Vielleicht - um auf das Thema alter Schriften und Drucke zurückzukommen - hebt es Ihre Laune, wenn ich Sie versichere, dass ich den "Harry-Potter-Effekt" eines alten Kettenbuchs gnadenlos ausnutze, um pubertierende Wüstlinge nicht nur ruhig zu stellen, sondern ihnen auch beweise, dass man statt Fäusten seine Hände auch dazu benutzen kann, so ein altes Ding vorsichtigst so lange umzublättern, bis man das Brandloch gefunden hat :-); wenn die lange genug blättern, fangen die an, den lateinischen Text zu lesen und zu übersetzen. Mit nem "Theuerdank" (1519; Neudruck von 1670) in einer Vertretungsstunde bin ich mal ganz gut angekommen; ein ähnliches Experiment mit dem "Heldenbuch" (letzte Auflage 16. Jh.), in dem bei den Kloppereien vor Jerusalem immerhin überaus plastisch das Blut durch die Ritzen der Rüstungen spritzt, war irgendwie weniger erfolgreich; vielleicht war meine Show mit dem alten Ding auch einfach nicht gut genug.

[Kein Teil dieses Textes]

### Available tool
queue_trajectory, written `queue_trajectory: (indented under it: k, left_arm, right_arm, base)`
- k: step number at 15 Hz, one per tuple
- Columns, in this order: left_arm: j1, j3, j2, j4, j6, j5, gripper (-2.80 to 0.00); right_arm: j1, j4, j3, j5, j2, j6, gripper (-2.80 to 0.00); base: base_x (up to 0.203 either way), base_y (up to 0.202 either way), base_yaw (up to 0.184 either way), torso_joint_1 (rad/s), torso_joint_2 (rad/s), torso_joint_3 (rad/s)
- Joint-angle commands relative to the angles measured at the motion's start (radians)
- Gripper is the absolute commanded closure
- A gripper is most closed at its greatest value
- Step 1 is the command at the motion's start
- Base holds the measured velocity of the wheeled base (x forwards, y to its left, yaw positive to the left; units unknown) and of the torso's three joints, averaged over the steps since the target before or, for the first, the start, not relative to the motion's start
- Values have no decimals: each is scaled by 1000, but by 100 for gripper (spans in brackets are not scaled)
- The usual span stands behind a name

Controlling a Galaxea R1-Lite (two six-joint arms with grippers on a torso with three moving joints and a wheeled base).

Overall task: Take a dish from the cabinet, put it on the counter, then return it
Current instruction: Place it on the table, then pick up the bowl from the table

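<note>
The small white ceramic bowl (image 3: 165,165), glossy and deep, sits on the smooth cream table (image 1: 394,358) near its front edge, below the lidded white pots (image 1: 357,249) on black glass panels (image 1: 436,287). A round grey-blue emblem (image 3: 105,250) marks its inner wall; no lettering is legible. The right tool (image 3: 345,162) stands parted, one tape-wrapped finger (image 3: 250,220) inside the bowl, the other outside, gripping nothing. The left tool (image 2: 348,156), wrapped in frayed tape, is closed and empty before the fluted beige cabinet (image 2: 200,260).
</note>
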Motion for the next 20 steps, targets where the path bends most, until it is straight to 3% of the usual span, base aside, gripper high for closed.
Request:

Der Ausgangspunkt war doch der geplante Verkauf der Handschriften der BLB. Ich finde, dass die Reaktion, die sich die Landesregierung von B-W da bislang eingehandelt hat, eigentlich ganz ermutigend ist. Es geht ja nicht darum, alle Bürger dazu zu bringen, alte Schwarten zu wälzen und auch noch davon begeistert zu sein (ich persönlich schätze durchaus die Weltliteratur meiner Gegenwart). Und wenn "Newton" wenigstens ein Name ist, ist es auch schon gut. Atemberaubend ist doch lediglich, dass sich demokratisch gewählte Herrschaften der "Wirtschaftsseite" von Pappkrönchen beeindrucken lassen und sich bereit zeigen, Einmaligkeiten von Schriften und Schlössern gegeneinander aufzurechnen.